MongoDB is subject to continual attacks when exposed to the internet

On average, an exposed Mongo database is breached within 13 hours of being connected to the internet. The fastest breach recorded was carried out 9 minutes after the database was set up, according to Intruder.

MongoDB is a general purpose, document-based, distributed database that consistently ranks in the top 5 most-used databases worldwide. It is used by a wide range of organizations all over the globe to store and secure sensitive application and customer data.

There are 80,000 exposed MongoDB services on the internet, of which 20,000 were unsecured. Of those unsecured databases, 15,000 are already infected with ransomware.
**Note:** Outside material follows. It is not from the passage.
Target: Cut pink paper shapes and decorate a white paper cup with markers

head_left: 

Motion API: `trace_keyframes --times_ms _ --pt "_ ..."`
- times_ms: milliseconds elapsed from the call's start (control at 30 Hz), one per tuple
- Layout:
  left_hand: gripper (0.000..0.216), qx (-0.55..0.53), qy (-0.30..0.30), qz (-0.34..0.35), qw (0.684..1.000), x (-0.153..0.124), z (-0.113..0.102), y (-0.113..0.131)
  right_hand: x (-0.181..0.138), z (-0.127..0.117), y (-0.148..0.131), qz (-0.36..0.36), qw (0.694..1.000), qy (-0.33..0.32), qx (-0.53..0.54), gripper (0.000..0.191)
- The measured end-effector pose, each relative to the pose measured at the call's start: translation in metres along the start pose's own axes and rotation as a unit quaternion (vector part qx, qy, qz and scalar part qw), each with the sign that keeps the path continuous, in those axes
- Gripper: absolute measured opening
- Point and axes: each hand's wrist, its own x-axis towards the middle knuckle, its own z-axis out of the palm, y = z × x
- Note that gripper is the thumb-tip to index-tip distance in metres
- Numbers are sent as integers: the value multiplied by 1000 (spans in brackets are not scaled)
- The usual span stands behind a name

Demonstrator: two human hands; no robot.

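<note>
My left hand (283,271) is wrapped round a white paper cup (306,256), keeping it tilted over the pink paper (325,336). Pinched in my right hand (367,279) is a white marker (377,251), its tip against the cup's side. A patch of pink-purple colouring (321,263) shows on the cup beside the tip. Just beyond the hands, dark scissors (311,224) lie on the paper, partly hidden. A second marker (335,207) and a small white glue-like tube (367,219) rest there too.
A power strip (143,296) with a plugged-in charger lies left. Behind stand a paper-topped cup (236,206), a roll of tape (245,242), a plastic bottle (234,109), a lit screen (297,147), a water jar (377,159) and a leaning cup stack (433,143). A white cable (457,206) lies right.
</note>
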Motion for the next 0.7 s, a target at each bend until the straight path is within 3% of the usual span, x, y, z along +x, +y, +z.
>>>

How MongoDB attacks are carried out

After seeing how consistently database breaches were occurring, Intruder planted honeypots to find out how these attacks happen, where the threats are coming from, and how fast it takes place. Intruder set up a number of unsecured MongoDB honeypots across the web, each filled with fake data. The network traffic was monitored for malicious activity and if password hashes were exfiltrated and seen crossing the wire, this would indicate that a database was breached.

The research shows that MongoDB is subject to continual attacks when exposed to the internet. Attacks are carried out automatically and indiscriminately and on average an unsecured database is compromised less than 24 hours after going online.

At least one of the honeypots was held to ransom within a minute of connecting. The attacker erased the database’s tables and replaced them with a ransom note, requesting payment in Bitcoin for recovery of the data:

Where do attacks come from?

Attacks originated from locations all over the globe, though attackers routinely hide their true location, so there’s often no way to tell where attacks are really coming from. The fastest breach came from an attacker from Russian ISP Skynet and over half of the breaches originated from IP addresses owned by a Romanian VPS provider.

“It’s quite possible that some of the activity recorded was from security researchers looking for their next headline or data for their breach database. However, when it comes to a company’s security reputation, it often doesn’t matter whether the data is breached by a malicious attacker or a well-meaning researcher,” said Chris Wallis, CEO, Intruder.

“Even if security teams can detect an unsecured database and recognise its potential severity, responding to and containing such a misconfiguration in less than 13 hours may be a tall order, let alone in under 9 minutes. Prevention is a much stronger defence than cure.”

A MongoDB spokesperson comments for Help Net Security: “Our MongoDB Community database is a very popular product, with over 100M downloads worldwide. Unfortunately, not every installation follows best practices and as a result, some are improperly configured. When MongoDB was first made aware of these issues several years ago, we made product changes to secure the open source community product’s default settings. As a result, we’ve seen the number of open databases reported to significantly decline. The default MongoDB database setup today comes with secure defaults out of the box.”